Anomaly Detection: Hidiroglou-Berthelot or HB-edit

Background

The Hidiroglou‑Berthelot method, or HB‑edit, was introduced by Hidiroglou and Berthelot in 1986 to enhance outlier detection in periodic business surveys, particularly where units (e.g. companies, survey respondents) exhibit wide variations in size. Detecting outliers in survey data can be difficult due to the extreme variation in the size of respondents. Traditional methods with fixed-thresholds like z-scores or IQR can fail because they ignore scale heterogeneity.

For each entity $i$, compute the ratio of its current value $x_i(t)$ to its previous value $x_i(t-1)$:
$$r_i = \frac{x_i(t)}{x_i(t-1)}$$
Center these ratios around their median $r_{Q_2}$ (also referred as $r_{M}$) through a transformation generating $s_i$, which becomes symmetric around zero.

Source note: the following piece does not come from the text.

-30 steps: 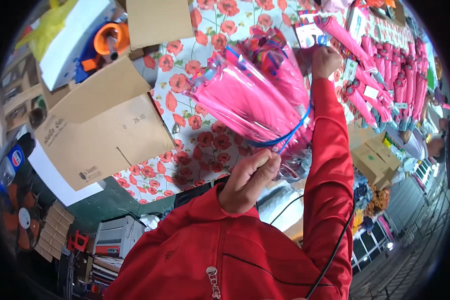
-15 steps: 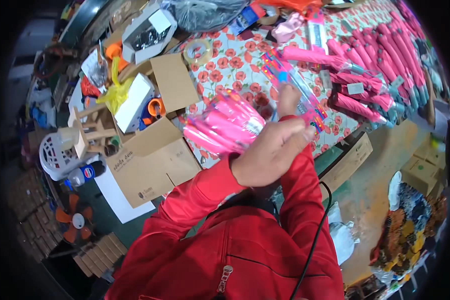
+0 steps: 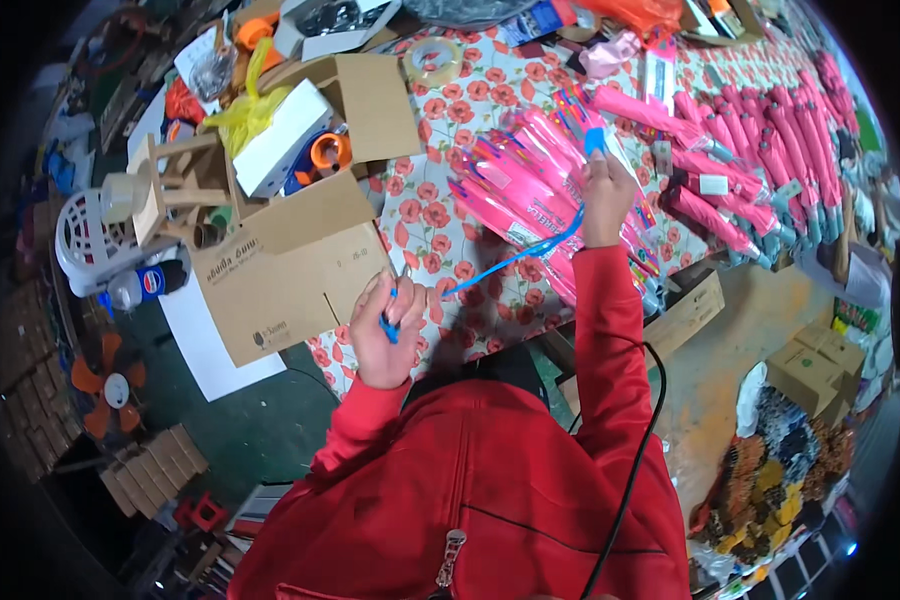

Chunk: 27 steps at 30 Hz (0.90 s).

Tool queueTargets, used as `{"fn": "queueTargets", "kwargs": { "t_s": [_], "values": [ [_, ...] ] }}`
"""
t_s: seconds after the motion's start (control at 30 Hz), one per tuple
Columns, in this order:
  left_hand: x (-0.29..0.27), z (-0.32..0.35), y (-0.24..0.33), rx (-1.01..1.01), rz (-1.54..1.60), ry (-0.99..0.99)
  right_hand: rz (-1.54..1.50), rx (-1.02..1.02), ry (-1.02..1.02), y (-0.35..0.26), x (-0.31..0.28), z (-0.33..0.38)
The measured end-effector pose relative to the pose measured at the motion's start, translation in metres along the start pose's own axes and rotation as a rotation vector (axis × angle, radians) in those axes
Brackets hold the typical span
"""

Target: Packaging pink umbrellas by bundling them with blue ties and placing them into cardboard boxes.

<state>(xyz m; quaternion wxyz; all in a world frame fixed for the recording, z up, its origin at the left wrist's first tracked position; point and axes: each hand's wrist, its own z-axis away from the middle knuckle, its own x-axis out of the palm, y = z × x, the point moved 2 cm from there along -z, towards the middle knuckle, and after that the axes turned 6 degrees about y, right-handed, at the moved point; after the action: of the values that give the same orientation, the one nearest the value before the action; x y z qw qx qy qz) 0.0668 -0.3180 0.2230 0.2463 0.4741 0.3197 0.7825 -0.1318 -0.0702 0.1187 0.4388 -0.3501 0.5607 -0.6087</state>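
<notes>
Across the whole top of view runs the counter (image 3: 425,235) w/ its poppy-print cloth, packed: rows of pink folded umbrellas (image 3: 760,150) off to the right, flattened brown cardboard box (image 3: 290,270) on the left edge, an open box behind it w/ an orange tape dispenser (image 3: 328,152), roll of clear tape (image 3: 432,60) further back. Centre counter: bundle of pink packets (image 3: 530,190), lying on the cloth just beyond both hands. Hands well apart! Right hand (image 3: 608,195) is up on the bundle, fingers closed round one end of a blue strap (image 3: 515,255); strap runs taut down-left over the cloth to the left hand (image 3: 385,330), which pinches the other end at the counter's near edge. Red sleeves below, black cable (image 3: 635,470) trailing over the right arm.
</notes>
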Motion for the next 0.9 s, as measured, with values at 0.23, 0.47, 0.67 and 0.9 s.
{"fn": "queueTargets", "kwargs": {
  "t_s": [0.23, 0.47, 0.67, 0.9],
  "values": [
    [-0.1, -0.004, -0.116, 0.07, -0.603, 0.454, -0.153, -0.064, 0.042, 0.009, 0.006, -0.002],
    [0.016, -0.063, -0.144, -0.52, -0.373, 0.105, -0.166, 0.04, 0.102, -0.019, 0.011, 0.02],
    [0.025, -0.072, -0.168, -0.406, -0.171, 0.24, -0.178, 0.018, 0.108, -0.007, 0.0, 0.009],
    [0.061, -0.072, -0.136, 0.12, -0.184, 0.209, -0.24, 0.031, 0.064, -0.016, 0.0, 0.016]
  ]
}}
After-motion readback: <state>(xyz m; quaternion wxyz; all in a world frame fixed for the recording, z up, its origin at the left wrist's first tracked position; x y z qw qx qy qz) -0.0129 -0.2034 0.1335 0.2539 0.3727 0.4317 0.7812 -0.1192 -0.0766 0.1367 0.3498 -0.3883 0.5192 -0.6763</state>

This transformation expresses deviation from the median ratio on a symmetric scale, where 0 represents ’typical’ change.
$$ s_i = \begin{cases} 1 - \frac{r_{Q_2}}{r_i}, & \text{if } 0 < r_i < r_{Q_2}, \\ \frac{r_i}{r_{Q_2}} - 1, & \text{if } r_i \geq r_{Q_2} \end{cases} $$

Then, to account for the size of the observation the HB method creates an effects vector, $e_i$, by scaling the symmetric ratios as follows:

Incorporate the size of the unit—by taking the maximum of $x_i(t)$ and $x_i(t-1)$, raised to the power of a tuning parameter $u$ (between 0 and 1)—to compute the effect score:
$$e_i = s_i \times \bigl[\max(x_i(t), \ x_i(t-1))\bigr]^u, \text{ where } 0 \le u \le 1$$
- Larger units require smaller relative changes to be flagged as outliers.
- Smaller units tolerate proportionally larger fluctuations.

This is the core innovation of HB-edit. It couples relative change with unit size.

Define outlier boundaries based on percentiles of the $e_i$ distribution. Typically:
$$[e_M - c \times d_{Q1},\; e_M + c \times d_{Q3}]$$
where:
- $e_{M}$ is the median of $e_i$;
- $e_{Q1}$ is the first quartile of $e_i$
- $e_{Q3}$ is the third quartile of $e_i$
- $a$ is a small constant (commonly 0.05)
- $c$ scales how wide these bounds are (commonly 4–7)
- $d_{Q1} = \max(e_{M} - e_{Q1}, | a \times e_{M}|)$
- $d_{Q3} = \max(e_{Q3} - e_{M}, | a \times e_{M}|)$

Units whose $e_i$ fall outside this interval are flagged as outliers.

Why Is HB-edit Useful?

Size-aware flexibility: By incorporating unit size via $u$, the method adjusts tolerance for change.
Symmetric detection: Captures both unusually large and unusually small changes.
Data-driven, nonparametric: No strong distributional assumptions.
Adjustable sensitivity: Parameters $u$, $a$, and $c$ allow analysts to tune sensitivity.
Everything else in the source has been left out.